Christus' spending on charity care and other community benefits was part of a decision by the system's leadership to try to become a premier system in the country, executives said. "We're increasing our care for the poor," said Thomas Royer, president and CEO of Christus.
Christus is trying to get the system into the 90th percentile among its peers, based on four major categories. Christus has set aggressive and measurable goals in all of those categories as part of a five-year drive and hopes to achieve those goals by the middle of 2006, Royer said. Christus aims to spend 10% of its revenue on its total community benefits, of which charity care is a part.
Royer noted that paying close attention is important. "Looking at those measurements on a regular basis is how you ensure you don't sacrifice mission for margin," he said.
Spending the least as a percentage of revenue among the major Catholic systems was CHW. Its charity care as a percentage of revenue was 0.94% in the fiscal year ended June 30, 2004, according to financial statements.
But Tricia Griffin, a spokeswoman for CHW, wrote in an e-mail that its charity care as a percentage of revenue is in line with other systems, particularly because the system uses costs to calculate that number, not charges, as some systems do.

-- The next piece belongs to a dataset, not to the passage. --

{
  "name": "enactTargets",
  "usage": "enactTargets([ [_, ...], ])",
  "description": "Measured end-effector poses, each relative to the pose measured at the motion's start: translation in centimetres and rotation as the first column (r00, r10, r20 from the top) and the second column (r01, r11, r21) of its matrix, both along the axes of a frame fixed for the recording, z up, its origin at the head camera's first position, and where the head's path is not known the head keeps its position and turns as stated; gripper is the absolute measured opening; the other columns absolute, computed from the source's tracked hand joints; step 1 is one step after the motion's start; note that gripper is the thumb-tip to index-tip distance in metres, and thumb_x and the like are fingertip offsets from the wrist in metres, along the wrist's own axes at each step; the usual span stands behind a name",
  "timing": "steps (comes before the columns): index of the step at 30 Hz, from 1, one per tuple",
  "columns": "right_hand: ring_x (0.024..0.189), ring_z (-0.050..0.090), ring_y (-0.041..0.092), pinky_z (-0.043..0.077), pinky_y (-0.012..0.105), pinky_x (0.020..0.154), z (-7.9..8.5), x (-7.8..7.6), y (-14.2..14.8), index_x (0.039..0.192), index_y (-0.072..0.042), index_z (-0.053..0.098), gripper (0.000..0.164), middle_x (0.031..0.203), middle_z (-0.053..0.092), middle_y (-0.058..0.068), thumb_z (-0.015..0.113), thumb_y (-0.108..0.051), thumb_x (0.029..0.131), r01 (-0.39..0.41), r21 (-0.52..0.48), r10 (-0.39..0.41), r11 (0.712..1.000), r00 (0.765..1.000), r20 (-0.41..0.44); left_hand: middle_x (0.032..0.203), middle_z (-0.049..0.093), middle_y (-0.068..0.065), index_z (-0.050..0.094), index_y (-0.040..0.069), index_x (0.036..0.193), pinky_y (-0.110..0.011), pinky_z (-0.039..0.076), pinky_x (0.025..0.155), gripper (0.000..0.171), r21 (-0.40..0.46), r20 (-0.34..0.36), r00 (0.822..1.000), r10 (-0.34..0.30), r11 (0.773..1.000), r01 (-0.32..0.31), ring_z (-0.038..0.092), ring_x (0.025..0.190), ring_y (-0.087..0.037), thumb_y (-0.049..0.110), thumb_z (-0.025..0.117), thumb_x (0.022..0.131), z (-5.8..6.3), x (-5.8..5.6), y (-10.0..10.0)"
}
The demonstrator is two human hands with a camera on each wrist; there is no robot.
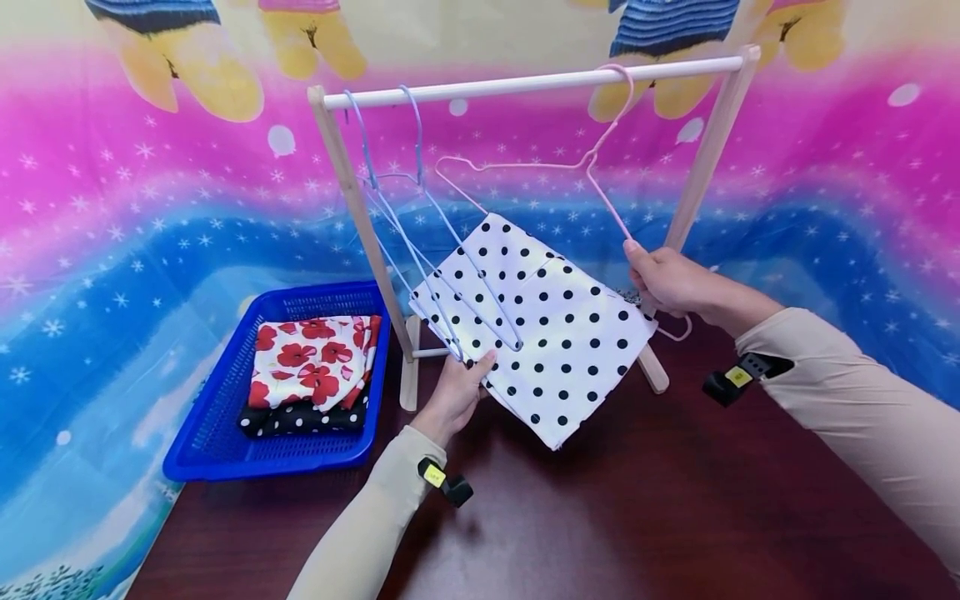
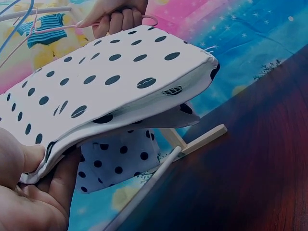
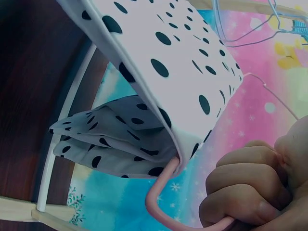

She said CHW has one of the most generous financial-assistance policies in the nation, although it wouldn't be reflected in its charity-care figures.
CHW implemented a change in its billing policies that took effect Jan. 1 and will result in patients with income between 300% and 500% of the federal poverty level receiving care at the average prevailing rate paid by managed-care and commercial insurance companies. CHW also offers bigger discounts or free care to patients with incomes of up to 300% of the poverty level.
Trinity Health, Novi, Mich., and SSM Healthcare also reported charity-care numbers that were both roughly 1% of revenue. Trinity spokesman Kevin Di Cola said that comparing charity care in healthcare can be difficult given the different communities served by a given system. "The landscape is different for every hospital," he said.
SSM's Zimmer said that pinning down a charity-care number for a given system can be difficult. SSM is very conservative about classifying its charity care and will only do so if it can document it. The concern is that some day a federal auditor may ask for documentation of its charity-care numbers, he said.
Some hospitals may include in charity care healthcare that had been cycled through debt collection but was determined by the collection agent to be a charity case, he said. That isn't charity care in SSM's view, he said. Another unmeasured benefit to Catholic health systems' approach is that they are more likely to try to keep hospitals present in areas that need them, such as in rural locations or inner cities, S&P's Zuckerman said.